Alida helps to moderate numerous support spaces; including the 2q/MAND Caregiver Support group and the MAND Research Roundtable on Facebook. She is active in her local community as well, most recently working with the Mid-Atlantic Equity Consortium as a Maryland Parent Representative. She prides herself on finding opportunities for Evan to participate in as many adapted activities as possible, including waterskiing, boating, camping, theater, hip-hop and ballet classes, karate, and Miracle League to name a few. 

Alida is excited to join the Community Advisory Council this year. She hopes to bring attention to MAND as a research opportunity for scientists, to highlight some of the unique challenges of being a member of a minority group while also being diagnosed with a rare disorder, and to offer continued support and knowledge to “2qties” and their families around the World. 

She lives in Maryland with her husband Jesse and their son.

Piotr Kosla 

Piotr Kosla is a proud parent of 2 years old fraternal twin girls – Lena & Zuzia. Lena has extremely ultra rare, single point mutation in the PACS2 gene with only dozens of cases diagnosed worldwide.

Following Lena’s rapid diagnosis thanks to whole exome sequencing (7 weeks from 1st seizure) in February 2022, together with his wife Malgorzata, they have decided to take advantage of their entrepreneurial spirits to save their daughter and founded PACS2 Research Foundation (May 2022) to start exploration around PACS2 syndrome. Completely from scratch as a mechanism of action is unknown. Today, they work with several scientists across the whole world, actively managing 7 projects and pushing science to help all patients with PACS2 syndrome, almost all of whom have a mutation in the same place.

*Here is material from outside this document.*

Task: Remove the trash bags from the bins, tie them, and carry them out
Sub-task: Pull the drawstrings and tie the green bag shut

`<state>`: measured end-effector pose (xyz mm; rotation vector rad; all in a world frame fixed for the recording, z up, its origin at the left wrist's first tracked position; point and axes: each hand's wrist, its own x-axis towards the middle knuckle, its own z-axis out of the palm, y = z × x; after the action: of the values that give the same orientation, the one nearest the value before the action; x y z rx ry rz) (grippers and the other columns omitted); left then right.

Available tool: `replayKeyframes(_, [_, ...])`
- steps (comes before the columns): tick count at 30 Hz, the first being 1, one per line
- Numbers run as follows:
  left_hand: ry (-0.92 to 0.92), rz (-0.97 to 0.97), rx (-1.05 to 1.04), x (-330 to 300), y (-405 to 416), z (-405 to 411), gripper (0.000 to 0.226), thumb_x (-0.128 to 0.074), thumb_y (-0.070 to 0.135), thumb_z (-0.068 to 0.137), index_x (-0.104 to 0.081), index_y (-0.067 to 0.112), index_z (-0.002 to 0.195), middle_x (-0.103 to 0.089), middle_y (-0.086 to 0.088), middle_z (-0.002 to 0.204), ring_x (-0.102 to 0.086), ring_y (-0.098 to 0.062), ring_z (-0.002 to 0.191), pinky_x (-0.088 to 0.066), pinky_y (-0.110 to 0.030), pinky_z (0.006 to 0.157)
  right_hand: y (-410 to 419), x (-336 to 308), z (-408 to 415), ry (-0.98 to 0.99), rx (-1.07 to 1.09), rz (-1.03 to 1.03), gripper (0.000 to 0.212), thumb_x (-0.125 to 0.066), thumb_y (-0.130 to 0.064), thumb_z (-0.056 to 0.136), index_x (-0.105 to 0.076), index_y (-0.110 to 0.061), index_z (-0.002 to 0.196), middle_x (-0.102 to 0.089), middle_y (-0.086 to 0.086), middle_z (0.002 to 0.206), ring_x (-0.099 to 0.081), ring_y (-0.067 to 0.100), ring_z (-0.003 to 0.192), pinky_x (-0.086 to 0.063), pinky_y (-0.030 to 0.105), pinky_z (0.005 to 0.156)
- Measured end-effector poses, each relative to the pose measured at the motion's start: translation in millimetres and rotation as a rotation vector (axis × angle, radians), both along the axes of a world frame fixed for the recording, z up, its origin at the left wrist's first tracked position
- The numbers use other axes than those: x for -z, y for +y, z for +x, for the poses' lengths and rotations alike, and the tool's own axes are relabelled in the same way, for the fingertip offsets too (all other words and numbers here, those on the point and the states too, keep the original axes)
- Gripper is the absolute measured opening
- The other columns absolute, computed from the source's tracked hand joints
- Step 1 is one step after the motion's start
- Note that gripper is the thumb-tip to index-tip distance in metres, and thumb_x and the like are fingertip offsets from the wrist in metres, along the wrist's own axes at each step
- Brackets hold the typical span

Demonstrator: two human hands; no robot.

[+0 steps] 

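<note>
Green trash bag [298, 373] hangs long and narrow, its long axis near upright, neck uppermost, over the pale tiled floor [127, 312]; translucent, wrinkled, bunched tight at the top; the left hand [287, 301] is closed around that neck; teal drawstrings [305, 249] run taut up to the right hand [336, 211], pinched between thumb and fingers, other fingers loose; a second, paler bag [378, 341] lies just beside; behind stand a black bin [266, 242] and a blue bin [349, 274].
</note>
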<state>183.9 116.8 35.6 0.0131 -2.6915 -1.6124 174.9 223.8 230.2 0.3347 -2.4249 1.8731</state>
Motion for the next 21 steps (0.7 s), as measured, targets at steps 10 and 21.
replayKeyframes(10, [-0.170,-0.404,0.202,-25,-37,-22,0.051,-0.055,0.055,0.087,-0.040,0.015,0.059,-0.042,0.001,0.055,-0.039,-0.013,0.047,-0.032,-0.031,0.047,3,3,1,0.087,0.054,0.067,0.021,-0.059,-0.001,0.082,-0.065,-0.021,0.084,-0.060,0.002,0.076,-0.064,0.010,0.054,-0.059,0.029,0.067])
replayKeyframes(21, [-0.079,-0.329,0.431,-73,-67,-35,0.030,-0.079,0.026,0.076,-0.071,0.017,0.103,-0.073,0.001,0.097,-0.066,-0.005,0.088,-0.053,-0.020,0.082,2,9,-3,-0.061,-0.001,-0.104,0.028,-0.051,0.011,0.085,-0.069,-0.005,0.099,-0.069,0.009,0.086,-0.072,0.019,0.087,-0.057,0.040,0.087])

Very quickly, together with his wife Malgorzata, they went beyond PACS2 syndrome, supporting other families and helping them navigate in this complex world. “I am thrilled to be joining Simons Searchlight as a CAC member, a program with whose mission I am fully aligned, where I can leverage my professional background and personal journey to uplift and advocate for families impacted by rare diseases. The opportunity to contribute to this cause ignites an unparalleled sense of purpose within me, underscoring the importance of supporting others in their moments of greatest need. The rare diseases community has captured my profound interest, and I am committed to driving scientific progress and bringing the international voice of rare disease patients and their families.”

Piotr holds a master’s degree in finance & international management, but quickly turned his pathway towards commercial bringing experience from various industries and today he is focusing on rare diseases in his professional life. He is rare- disease community contributor 24/7. He lives with his family in Warsaw, Poland.